And so Trixie’s explanation began.

It was easier, in a way, to present it like a story to her friends. The theatrics and jokes certainly wasted some time, but it was much more comforting than the cold truth of the situation. Twilight tried to rush the explanation at first, but a quick and quiet word from Carrot Top quelled her impatience.

Instead, the librarian began taking notes.

Carrot Top, for her part, listened for a while before she too began to apparently take notes for her letter to the princess.

Raindrops just sat there and listened.

It took Trixie two hours to tell the story to her satisfaction. She explained of the hours she had spent trying to study from a book of all things, and she explained of her discovery of the duplication spell, a spell she had always admired and equated with Princess Luna but had never been able to find. Half her speech alone was about how she had found and decided to cast the spell.

But then came the hard part.

Like a flood gate breaking, Trixie began to talk of actually casting the spell. She talked about how it had been five minutes of pure doubt and fear coldly clutching at her as every good and confident feeling she had was drained away in an exhaust of magic. As soon as the spell had completed she’d instinctively cast an invisibility spell on herself in fear and backed into the corner. Her description of watching her duplicate walk out of the residence was as surreal as the actual experience had been. She even summoned an illusion of herself to act out the part of her doppleganger. And, when it was all said and done, she waited for her friends verdict.

Twilight was silent for a moment more to make sure Trixie was done. Carefully writing the last of her notes, she put her quill down, looked at the notes to make sure she’d heard everything correctly, and then put her face in her hooves with a groan. “Really, Trixie? Of all the possible things for you to keep, you chose my experimental notes. Notes that, I should add, were incomplete for the most part.”

“Idiot,” Raindrops added with a small smile.

“No wonder you’ve been so twitchy.” Twilight sighed. “If you’d actually read the notes right, you would have realized that that spell was never supposed to be cast. That shortcut wasn’t a shortcut. It was conjecture on how to modify the spell so that a pony could segment their mind. I was working on it as a sort of forced meditation spell to hypertune my focus.”

“Umm… Could you please dumb it down a bit for the less magically inclined?” asked Carrot Top tilting her head.

“She cast a spell that was only half complete,” Twilight stated bluntly. “I have an idea of what’s going on, but I don’t know the side effects.
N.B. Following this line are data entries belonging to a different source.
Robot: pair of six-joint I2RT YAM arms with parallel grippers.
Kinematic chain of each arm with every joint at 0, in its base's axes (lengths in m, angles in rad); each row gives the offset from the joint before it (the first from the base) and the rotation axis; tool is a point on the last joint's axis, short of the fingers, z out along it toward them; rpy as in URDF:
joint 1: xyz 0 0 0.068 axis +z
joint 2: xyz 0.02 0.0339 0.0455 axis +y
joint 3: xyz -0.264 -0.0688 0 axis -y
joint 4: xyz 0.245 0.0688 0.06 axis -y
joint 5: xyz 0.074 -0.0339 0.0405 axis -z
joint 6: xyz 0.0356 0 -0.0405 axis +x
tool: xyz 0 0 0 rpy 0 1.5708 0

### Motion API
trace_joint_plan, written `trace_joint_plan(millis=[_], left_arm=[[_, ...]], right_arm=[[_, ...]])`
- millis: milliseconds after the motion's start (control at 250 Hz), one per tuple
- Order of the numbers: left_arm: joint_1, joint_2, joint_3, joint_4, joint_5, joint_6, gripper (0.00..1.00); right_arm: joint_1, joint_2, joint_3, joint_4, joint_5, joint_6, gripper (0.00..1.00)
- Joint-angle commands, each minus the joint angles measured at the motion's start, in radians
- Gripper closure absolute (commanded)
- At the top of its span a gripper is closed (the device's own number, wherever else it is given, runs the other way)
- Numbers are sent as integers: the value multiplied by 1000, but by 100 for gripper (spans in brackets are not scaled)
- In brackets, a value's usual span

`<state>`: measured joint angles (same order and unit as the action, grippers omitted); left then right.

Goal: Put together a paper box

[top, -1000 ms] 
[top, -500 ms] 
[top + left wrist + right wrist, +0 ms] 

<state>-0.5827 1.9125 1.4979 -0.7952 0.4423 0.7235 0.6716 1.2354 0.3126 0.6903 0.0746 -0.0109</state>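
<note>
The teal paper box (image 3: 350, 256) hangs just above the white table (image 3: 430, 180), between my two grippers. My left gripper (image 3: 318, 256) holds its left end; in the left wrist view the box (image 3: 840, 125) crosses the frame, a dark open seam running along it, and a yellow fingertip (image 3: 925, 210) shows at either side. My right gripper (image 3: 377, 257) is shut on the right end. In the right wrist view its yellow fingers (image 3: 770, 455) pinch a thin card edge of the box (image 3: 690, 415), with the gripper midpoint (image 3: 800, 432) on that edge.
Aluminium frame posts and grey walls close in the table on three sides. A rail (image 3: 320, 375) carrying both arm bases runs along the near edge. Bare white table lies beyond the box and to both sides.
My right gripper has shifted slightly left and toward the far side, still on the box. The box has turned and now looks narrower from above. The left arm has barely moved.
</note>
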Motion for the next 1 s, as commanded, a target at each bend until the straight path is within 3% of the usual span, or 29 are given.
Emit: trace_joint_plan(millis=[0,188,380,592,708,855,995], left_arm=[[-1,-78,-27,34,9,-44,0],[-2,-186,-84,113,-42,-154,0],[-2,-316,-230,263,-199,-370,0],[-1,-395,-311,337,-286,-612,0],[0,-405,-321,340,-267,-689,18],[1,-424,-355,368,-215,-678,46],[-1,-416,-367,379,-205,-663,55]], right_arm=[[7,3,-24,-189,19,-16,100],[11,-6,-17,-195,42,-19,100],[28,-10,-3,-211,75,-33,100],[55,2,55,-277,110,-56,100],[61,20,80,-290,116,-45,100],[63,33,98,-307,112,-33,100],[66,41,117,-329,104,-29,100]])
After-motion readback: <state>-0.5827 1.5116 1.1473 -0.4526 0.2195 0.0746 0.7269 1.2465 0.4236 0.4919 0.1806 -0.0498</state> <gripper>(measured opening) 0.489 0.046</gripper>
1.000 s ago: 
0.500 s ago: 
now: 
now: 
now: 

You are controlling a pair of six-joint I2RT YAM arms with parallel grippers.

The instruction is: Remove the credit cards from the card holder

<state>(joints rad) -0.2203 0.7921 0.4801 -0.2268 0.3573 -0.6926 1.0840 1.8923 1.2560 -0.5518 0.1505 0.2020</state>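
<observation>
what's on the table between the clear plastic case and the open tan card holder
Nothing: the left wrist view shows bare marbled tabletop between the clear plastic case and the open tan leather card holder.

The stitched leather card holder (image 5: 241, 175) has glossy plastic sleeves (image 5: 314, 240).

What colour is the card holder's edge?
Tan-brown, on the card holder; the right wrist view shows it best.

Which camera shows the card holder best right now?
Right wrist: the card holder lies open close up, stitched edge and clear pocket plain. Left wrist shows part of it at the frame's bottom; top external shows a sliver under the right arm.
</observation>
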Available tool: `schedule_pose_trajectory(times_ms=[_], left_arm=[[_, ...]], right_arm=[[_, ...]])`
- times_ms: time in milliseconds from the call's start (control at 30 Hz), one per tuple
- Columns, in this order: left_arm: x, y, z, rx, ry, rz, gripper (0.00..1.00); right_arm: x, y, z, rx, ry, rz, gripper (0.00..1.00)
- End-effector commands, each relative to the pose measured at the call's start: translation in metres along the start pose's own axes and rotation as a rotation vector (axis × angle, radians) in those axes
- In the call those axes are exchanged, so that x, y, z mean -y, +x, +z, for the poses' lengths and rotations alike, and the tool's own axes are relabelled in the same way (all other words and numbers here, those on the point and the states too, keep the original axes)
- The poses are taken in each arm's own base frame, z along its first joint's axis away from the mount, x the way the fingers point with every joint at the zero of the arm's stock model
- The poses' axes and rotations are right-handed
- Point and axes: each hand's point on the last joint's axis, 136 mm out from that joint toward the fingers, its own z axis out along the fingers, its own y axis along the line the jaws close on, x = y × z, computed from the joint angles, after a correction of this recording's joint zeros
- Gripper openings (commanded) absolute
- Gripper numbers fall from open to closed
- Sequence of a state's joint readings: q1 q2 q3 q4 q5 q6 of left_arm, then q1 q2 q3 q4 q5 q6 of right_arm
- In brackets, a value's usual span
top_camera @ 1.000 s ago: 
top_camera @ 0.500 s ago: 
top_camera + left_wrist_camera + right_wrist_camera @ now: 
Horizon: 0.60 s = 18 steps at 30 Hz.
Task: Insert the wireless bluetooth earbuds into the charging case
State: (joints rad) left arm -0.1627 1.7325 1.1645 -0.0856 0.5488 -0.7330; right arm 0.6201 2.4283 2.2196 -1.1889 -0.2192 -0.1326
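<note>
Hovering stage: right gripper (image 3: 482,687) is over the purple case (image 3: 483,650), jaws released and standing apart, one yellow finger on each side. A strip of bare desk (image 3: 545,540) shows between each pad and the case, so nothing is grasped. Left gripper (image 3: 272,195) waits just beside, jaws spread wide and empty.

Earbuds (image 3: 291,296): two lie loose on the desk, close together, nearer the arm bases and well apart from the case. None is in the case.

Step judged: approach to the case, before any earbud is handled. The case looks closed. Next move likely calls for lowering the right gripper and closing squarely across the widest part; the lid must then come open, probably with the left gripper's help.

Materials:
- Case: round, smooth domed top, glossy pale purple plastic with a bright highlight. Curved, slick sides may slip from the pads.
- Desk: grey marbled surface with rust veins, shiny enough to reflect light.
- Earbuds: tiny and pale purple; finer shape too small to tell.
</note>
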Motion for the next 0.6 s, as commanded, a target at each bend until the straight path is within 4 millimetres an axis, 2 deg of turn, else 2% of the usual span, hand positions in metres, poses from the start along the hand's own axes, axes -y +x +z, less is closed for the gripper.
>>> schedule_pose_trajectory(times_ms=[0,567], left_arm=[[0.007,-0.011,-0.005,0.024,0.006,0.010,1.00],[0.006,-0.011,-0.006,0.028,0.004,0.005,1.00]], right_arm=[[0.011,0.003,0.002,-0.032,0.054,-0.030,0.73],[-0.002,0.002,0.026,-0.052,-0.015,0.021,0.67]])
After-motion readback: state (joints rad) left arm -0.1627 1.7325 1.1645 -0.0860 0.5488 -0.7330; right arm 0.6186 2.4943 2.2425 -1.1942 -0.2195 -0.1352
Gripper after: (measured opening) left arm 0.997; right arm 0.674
Basically, Trixie split herself not just physically, but mentally as well. I can’t argue as to what the exact split is yet, but if this Trixie is acting nervous I’m betting the other half has even more bravado and confidence than normal.” She opened the door to the basement and waved Trixie towards it. When Carrot Top and Raindrops moved to follow she stopped them. “I’ll need to run some tests, and I’d rather not have anyone get in the way. I suggest you figure out how you’re going to get Trixie’s duplicate back. If what I saw last night was the duplicate talking and not just a drunk Trixie then Luna help Neigh Orleans, because they’re going to need it.”

…..

The dreamy and dazzling Lulamoon slowly awoke from her lofty and luminescent dreams. Her mane was as silver starlight, and her coat was an awing azure. She was truly deserving of the title of great and powerful.

Then she moved and the hangover decided that, as great and powerful as she was, it was not to be ignored.

Even the miserable mire of a migraine, however, refused to lower the peppy and prismatic Lulamoon’s day, and she crawled from the bed she had rented for the night. Had she rented it for the night? The last thing she remembered before her memory faded was saying goodbye to the rest of the townsponies and promising to catch up in a bit. She couldn’t leave Neigh Orleans without a quick stop at her family’s place after all.

The showmare’s stomach gave a mighty and magnificent roar as she smelled roast potatoes with a hint of cinnamon and nutmeg. That was strange. Most hotels, even in Neigh Orleans, didn’t naturally serve her perplexingly prefered taste in foods. She normally needed to call room service and convince them that it was safe to bring to the room without a biohazard suit.

Heading into the hall, she noted that it was rather small and cramped compared to a normal hotel’s design. Thoughts of the buildings design fled her mind as the need for food reasserted itself, and she nearly floated down a rickety staircase.

Upon entering the source of the delightful smell she found herself in a cozy little kitchenette. It took the enlightened and efficient Lulamoon only five whole seconds to realize that a hotel did not normally house one kitchenette to feed the entirety of its guests, but it took only two seconds for her to recognize the individual sitting by the counter reading the newspaper.

His name was Limelight, and he was one of the best stagehands in Neigh Orleans. He was about average height for a pony, but he was lanky and thin. That, combined with his rather dark green coat, helped him stay unnoticed in the backgrounds of his shows. His cutie mark, a set of three spotlights centered upon the silhouette of a pony represented his particular talent for lighting, although he was skilled at almost every backstage job there was because of the number of times he’d had to cover for one pony or another.

He was also her eldest cousin.

“Limelight?” she asked perplexed. “What are you doing at my hotel?”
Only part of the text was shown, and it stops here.